4.1 Verweerder heeft zich tegen de klacht verweerd, op welk verweer de raad hierna waar nodig zal ingaan.

 

5 BEOORDELING

5.1 De raad verenigt zich met het uitgangspunt voor de beoordeling van de klacht, zoals de plaatsvervangend voorzitter dit onder nummer 4.1 van de bestreden beslissing heeft vermeld. 

5.2 De behandeling van het verzet heeft niet geleid tot andere beschouwingen of conclusies ten aanzien van de onderdelen van de klacht dan die van de plaatsvervangend voorzitter. 

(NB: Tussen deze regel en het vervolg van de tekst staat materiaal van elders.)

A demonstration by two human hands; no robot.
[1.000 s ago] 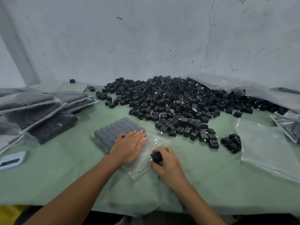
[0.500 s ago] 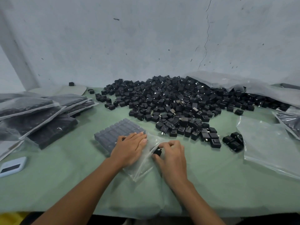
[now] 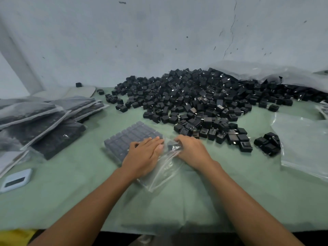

Niet valt in te zien dat verweerder de hem toekomende vrijheid te buiten is gegaan door namens zijn cliënt nakoming te verlangen van de in de vorm van de schriftelijke bankgarantie met klager gemaakte afspraken. Binnen die vrijheid valt ook het nemen van executiemaatregelen zoals het leggen van beslag. Ter zitting heeft klager bevestigd dat het verwijt inzake nodeloze kosten betrekking heeft op een kantoorgenote van verweerder.  

5.3 De raad verenigt zich aldus met het oordeel van de plaatsvervangend voorzitter en maakt dat tot het zijne. 

Dit brengt mee dat het verzet ongegrond is.

6. BESLISSING

De Raad van Discipline verklaart het verzet ongegrond.

 

Aldus gewezen door jhr. mr. A.W. Beelaerts van Blokland, voorzitter, mrs. P.O.M. van Boven-de Groot, T. Hordijk, J.H.M. Nijhuis, L.Ph.J. baron van Utenhove, leden, bijgestaan door mr. P. Rijpstra als griffier en uitgesproken ter openbare zitting van 4 juni 2012.